If the accumulator is not nil you get a tuple { inner_acc, my_acc } instead of just inner_acc and should return a similar tuple. Take for example a function that adds successive numbers to each value.

def add_increasing(e) do
  Stream.Lazy[enumerable: e,
              acc: 1,
              fun: fn(inner_fun, _nesting) ->
                fn(entry, { inner_acc, my_acc }) -> 
                  { inner_fun.(entry + my_acc, inner_acc), my_acc + 1 }
                end
              end]
end

That’s most of the magic of stream functions. One tiny detail remains. Remember that weird nesting argument? It’s used when you want to early abort a stream (before the input is done). This is used in Stream.take and it depends on throwing a tuple. Please don’t write code that uses this, consider the internal throw an implementation detail that’s not supposed to leak. I’m only showing it to explain how Stream works internally.
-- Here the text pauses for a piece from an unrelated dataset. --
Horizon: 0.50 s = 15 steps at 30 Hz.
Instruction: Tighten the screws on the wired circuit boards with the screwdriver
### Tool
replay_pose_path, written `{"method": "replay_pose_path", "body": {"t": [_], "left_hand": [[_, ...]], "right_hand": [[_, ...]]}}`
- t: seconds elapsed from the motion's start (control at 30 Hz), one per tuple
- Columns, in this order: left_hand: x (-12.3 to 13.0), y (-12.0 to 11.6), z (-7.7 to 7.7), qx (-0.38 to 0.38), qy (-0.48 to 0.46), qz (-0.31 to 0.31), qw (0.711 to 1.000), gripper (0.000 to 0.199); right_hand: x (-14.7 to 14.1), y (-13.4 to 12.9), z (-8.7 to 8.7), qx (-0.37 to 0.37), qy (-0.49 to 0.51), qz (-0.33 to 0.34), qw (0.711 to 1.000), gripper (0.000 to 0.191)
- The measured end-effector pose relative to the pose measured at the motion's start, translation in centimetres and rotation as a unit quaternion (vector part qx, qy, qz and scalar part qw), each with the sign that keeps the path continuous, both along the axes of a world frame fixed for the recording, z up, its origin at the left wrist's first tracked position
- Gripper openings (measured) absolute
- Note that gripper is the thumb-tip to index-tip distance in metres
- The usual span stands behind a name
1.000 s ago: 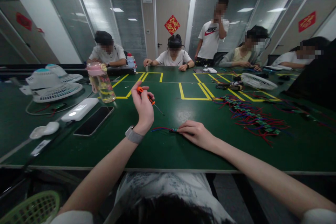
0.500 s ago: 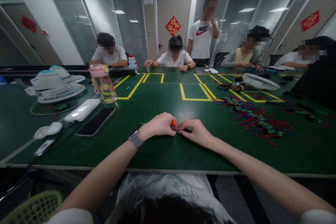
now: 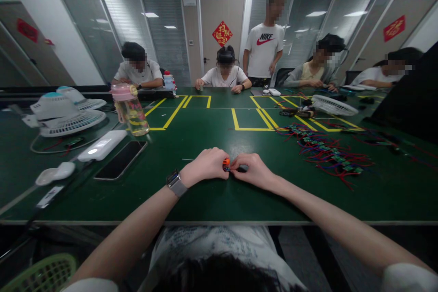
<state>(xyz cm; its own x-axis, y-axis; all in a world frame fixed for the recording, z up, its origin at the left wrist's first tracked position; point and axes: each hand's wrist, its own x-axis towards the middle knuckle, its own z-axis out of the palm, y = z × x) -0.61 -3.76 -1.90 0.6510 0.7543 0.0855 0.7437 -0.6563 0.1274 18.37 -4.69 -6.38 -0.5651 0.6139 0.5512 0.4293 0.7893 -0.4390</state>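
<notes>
My left hand (image 3: 211,164), with a watch on its wrist, is closed around a small orange and dark part (image 3: 226,162). Most of that part is hidden by my fingers, so its kind does not show. Close beside it, my right hand (image 3: 251,167) pinches with thumb and forefinger at the part's lower right edge. Whatever lies between those fingertips is too small to make out. Both hands rest low over the green table (image 3: 212,205). A thin pale rod (image 3: 186,159) lies just left of my left hand.
Left of my hands are a phone (image 3: 121,160), a white power bank (image 3: 102,145), a pink-lidded bottle (image 3: 133,112) and white fans (image 3: 68,114). Several small circuit boards with red and blue wires (image 3: 321,150) lie on the right. Co-workers sit across the table; one person (image 3: 265,50) stands.
My view has shifted slightly, moving the scene a little left. Both hands keep nearly the same pose at the orange part. The standing person has lowered a hand from the face.
</notes>
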Motion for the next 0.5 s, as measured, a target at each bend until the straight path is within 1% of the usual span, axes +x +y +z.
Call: {"method": "replay_pose_path", "body": {"t": [0.07,0.13,0.17,0.27,0.33,0.4,0.5], "left_hand": [[0.05,-0.04,0.04,0.004,0.003,0.005,1.000,0.018],[0.11,-0.09,0.09,0.004,0.006,0.006,1.000,0.018],[0.15,-0.12,0.11,0.005,0.006,0.004,1.000,0.018],[0.24,-0.19,0.11,0.008,0.005,-0.002,1.000,0.018],[0.26,-0.18,0.08,0.009,0.002,-0.001,1.000,0.018],[0.21,-0.11,0.04,0.002,-0.002,-0.002,1.000,0.018],[0.02,0.10,-0.02,-0.021,-0.016,-0.005,1.000,0.018]], "right_hand": [[0.08,-0.03,0.04,0.045,-0.015,0.032,0.998,0.012],[0.16,-0.06,0.14,0.062,-0.019,0.050,0.997,0.012],[0.18,-0.07,0.19,0.049,-0.011,0.046,0.998,0.012],[0.17,-0.03,0.29,-0.044,0.023,0.005,0.999,0.011],[0.15,0.03,0.31,-0.086,0.030,-0.013,0.996,0.011],[0.16,0.10,0.27,-0.087,0.027,-0.013,0.996,0.011],[0.27,0.19,0.13,-0.047,0.017,0.012,0.999,0.010]]}}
def until_second_boom(e) do
  Stream.Lazy[enumerable: e,
              acc: 1,
              fun: fn(inner_fun, nesting) ->
                fn
                  (entry, { inner_acc, 0 }) when entry == "boom" ->
                    throw { :stream_lazy, nesting, inner_acc }
                  (entry, { inner_acc, my_acc }) ->
                    { inner_fun.(entry, inner_acc),
                      (if entry == "boom", do: my_acc - 1, else: my_acc) }
                end
              end]
end

When you run this code with MyMod.until_second_boom([1,2,"boom",3,"boom"]) |> Enum.to_list the result is [1,2,"boom",3].

That’s it for Stream. Please note however that you’re not supposed to write your own streams. If you need something that’s missing from Stream please write a patch for it. That way you won’t run the risk of something breaking if the implementation of Stream is updated.

Wrapping it up

We’ve seen how Enumerable lets you work with all kinds of data structures and custom stream sources (File.stream!) through a consistent interface. With Enum and Stream pipelines of transformations can be both expressive and efficient. Yet at the same time there’s great flexibility, you can define your own stream sources and your own stream “consumers”. You can even (but are not advised to) define your own stream functions.